About this task. Character for character, give back every line below.

Dataset excerpt.
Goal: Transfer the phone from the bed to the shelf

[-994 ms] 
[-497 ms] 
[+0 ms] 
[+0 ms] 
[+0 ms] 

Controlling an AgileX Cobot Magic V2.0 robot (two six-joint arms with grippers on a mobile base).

Solution for this task.
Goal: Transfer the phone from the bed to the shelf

[-994 ms] 
[-497 ms] 
[+0 ms] 
[+0 ms] 
[+0 ms] 

Controlling an AgileX Cobot Magic V2.0 robot (two six-joint arms with grippers on a mobile base).

No more work is needed on this answer.